- Aug 20, 2015
It’s 10:30 p.m. on a Friday night and the room’s abuzz with laughter and chatter. Yet the discussions are coherent and very analytical as these aren’t students winding down after a long week of reports and case competitions; they are a concoction of Ivey MBAs, HBAs and Western undergrads who are embarking on an arduous weekend bootcamp to turn raw ideas into viable business ventures.
On June 19-21, the Pierre L. Morrissette Institute for Entrepreneurship hosted its 2nd Entrepreneurship Bootcamp for 19 students. Many were drawn to sign-up simply because of curiosity; to test that itch or that inner voice asking, “is this the life for me?”
Leading the bootcamp is Ash Singh, HBA ’04, who resides in Singapore where he has built and sold numerous ventures in the mobile, trans-media, digital and Internet space. The Ivey bootcamp isn’t Singh’s first rodeo; he has conducted more than 100 such start-up bootcamps with students at INSEAD campuses in France, Singapore and has now brought his unique program to his alma mater.
Singh considers his time at Ivey an important milestone in his entrepreneurial journey. Soon after graduating, he went to Hong Kong and built his first business. “There are experiences that elevate your game and you look back and ask yourself, ‘was it just me or was it the environment and all the other pieces that were put around it.’ You must be able to look back and recognize where value was created and a difference was made in your life.”
A Product of Trial & Error
The start-up bootcamp was created by Singh and a fellow professor, both of whom had built ventures, raised money and sold companies. Despite still recovering from his 30 hour trip to Canada, Singh’s enthusiasm was unaffected as he walked students through the start-up process with regular anecdotes to his personal wins and failures.
“The idea for us was to create a very focused, practical, hands-on-experience, where the participants, experience all the challenges, learn all the tips and tricks and make all their mistakes in the bootcamp – so that when they do get a chance to go out and build a company, they are prepared, aware of all the nomenclature and all the nuances of raising funding and setting up the business,” said Singh. More than 100 bootcamps later, the results are very impressive with 50% of the companies created being funded, which according to Singh is one of the highest in the industry.
A new addition to the Ivey Bootcamp was an interactive, online platform Singh has constructed over the last year. Singh’s Hyper Accelerator includes timed sessions and quizzes with a strong gamification emphasis, and works side-by-side with the bootcamp sessions.

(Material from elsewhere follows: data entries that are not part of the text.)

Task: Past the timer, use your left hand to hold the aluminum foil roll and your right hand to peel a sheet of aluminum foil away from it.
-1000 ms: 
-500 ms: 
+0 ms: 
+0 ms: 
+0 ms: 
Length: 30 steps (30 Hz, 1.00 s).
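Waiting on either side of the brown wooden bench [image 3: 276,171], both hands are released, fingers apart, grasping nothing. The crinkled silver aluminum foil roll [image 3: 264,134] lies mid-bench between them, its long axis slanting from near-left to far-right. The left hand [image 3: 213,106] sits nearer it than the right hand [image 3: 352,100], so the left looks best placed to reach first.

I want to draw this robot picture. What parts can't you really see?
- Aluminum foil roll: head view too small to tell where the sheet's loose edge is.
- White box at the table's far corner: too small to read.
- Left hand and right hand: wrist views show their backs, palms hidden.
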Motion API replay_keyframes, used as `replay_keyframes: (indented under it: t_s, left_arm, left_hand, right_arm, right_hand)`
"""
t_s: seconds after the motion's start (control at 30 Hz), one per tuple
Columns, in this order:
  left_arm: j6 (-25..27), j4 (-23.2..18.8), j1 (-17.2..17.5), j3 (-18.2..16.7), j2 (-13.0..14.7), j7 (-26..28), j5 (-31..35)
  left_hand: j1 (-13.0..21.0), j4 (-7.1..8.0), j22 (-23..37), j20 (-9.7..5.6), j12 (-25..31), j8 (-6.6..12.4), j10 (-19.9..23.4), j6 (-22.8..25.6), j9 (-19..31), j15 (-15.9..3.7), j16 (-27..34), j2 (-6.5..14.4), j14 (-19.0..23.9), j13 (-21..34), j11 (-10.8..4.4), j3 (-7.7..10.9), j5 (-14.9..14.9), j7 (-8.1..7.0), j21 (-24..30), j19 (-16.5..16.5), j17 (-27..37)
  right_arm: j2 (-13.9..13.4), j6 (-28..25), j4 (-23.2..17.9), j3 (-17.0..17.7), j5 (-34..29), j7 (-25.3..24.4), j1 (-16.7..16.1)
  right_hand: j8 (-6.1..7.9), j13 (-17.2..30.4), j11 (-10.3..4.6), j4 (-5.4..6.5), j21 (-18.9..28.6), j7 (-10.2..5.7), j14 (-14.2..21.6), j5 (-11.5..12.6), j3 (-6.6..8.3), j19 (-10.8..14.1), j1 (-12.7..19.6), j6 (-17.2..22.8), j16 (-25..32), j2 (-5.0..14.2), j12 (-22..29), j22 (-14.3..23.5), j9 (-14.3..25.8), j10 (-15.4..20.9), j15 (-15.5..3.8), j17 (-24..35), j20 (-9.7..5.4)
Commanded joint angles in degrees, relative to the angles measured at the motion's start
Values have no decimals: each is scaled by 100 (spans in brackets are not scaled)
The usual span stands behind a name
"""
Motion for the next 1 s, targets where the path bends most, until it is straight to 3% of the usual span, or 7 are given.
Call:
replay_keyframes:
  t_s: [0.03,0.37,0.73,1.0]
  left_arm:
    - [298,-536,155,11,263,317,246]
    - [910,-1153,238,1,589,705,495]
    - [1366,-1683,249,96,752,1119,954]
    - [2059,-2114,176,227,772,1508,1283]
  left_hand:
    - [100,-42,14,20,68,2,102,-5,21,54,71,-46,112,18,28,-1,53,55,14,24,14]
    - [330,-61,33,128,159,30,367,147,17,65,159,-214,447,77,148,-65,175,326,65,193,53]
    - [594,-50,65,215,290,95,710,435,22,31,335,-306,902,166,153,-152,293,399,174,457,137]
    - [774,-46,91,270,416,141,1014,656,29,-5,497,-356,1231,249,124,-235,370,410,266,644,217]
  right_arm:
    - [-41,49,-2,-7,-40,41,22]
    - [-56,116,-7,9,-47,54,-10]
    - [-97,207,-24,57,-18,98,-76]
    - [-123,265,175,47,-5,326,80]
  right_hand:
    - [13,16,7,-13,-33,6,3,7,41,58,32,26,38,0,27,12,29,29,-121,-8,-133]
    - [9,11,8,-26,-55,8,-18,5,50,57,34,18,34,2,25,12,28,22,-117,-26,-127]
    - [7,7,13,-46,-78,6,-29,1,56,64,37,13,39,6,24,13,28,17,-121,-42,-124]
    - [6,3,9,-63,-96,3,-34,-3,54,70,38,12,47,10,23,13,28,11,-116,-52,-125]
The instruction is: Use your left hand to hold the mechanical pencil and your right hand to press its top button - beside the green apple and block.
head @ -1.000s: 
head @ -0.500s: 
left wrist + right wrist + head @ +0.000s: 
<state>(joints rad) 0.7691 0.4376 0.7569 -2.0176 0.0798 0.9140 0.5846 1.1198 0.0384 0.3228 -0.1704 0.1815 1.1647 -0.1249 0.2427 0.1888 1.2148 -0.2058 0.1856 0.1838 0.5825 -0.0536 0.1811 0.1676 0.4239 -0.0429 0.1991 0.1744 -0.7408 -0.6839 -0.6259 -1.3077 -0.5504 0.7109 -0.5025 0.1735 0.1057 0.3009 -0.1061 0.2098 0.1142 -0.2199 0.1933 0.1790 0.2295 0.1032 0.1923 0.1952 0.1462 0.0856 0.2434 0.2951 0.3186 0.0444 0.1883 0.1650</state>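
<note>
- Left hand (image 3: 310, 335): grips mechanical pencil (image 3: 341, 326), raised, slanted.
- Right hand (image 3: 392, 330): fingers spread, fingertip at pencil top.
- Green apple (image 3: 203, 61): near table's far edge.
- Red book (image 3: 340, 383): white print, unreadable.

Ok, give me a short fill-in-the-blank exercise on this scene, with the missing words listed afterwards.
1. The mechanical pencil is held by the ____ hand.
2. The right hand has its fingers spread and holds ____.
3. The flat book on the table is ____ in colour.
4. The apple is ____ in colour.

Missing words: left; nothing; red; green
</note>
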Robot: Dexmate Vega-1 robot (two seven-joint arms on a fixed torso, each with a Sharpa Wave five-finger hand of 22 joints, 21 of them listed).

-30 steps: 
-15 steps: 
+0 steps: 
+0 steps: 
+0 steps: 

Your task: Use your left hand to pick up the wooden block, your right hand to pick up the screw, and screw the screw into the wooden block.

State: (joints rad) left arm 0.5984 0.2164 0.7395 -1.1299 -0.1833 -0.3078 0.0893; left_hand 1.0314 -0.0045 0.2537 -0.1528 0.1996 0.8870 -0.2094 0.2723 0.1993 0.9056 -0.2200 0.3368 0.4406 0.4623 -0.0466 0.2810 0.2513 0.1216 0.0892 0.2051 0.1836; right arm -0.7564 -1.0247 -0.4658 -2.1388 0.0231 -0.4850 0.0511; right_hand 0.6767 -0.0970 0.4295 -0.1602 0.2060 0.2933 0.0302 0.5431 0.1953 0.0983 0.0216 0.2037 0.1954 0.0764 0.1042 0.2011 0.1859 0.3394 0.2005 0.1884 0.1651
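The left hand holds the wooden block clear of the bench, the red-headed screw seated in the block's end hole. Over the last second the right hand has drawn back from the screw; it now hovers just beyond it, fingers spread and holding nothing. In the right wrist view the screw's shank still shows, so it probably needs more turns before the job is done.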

Singh hopes the program will allow future participants to build their ventures on their own time, in the comfort of their own environment, from anywhere in the world.
Growing an Entrepreneurship Community
While the group was predominantly made up of Ivey’s 2016 batch of MBAs, participants also included Ivey HBAs and students from Western’s Propel Entrepreneurship and Brescia University College; further evidence to the growing ties within Western’s entrepreneurship community.
David Aideyan and Ayush Vaidya are part of Propel’s Summer Incubator, where they are developing an audio content licensing company that aims to provide musicians with the resources they need to create a professional image. They’ve been engaged with the venture since December 2013, combining their talents for web design and music production. “We really benefitted from the fact that we were getting this knowledge that essentially took him (Singh) years to get,” said Aideyan.
Dannielle Sakher from Brescia has had her fair share of entrepreneurship experiences. Having completed BUS 257’s Feasibility Study and Junior Achievement’s Company Program, she felt prepared. “It was definitely a non-traditional approach and unlike the entrepreneurship experiences I’ve had before. Definitely haven’t done it in 48 hours,” said Sakher. “You can tell from Ash’s experience that he knows the points where conflicts arise and problems happen, and he starts with those things right at the beginning. It definitely made me rethink entrepreneurship,” said Sakher.
The bootcamp was also open to recent graduates contemplating new ventures. Sarah Richards, MBA ’15, is working on a venture that aims to reduce texting and driving. Having gone through the New Venture Program, Richards and her business partner signed up for the bootcamp to get some added feedback on the venture. “The insight he (Singh) brings from his extensive experience as an entrepreneur was invaluable in helping me and my team improve our business plan,” said Richards.
The bootcamp was the first taste of entrepreneurship education at Ivey for most of the participants. The lessons learnt during the intense program will be valuable as they join more than 300 HBAs and MBAs this fall in the Ivey New Venture Project, Ivey’s core course in Entrepreneurship.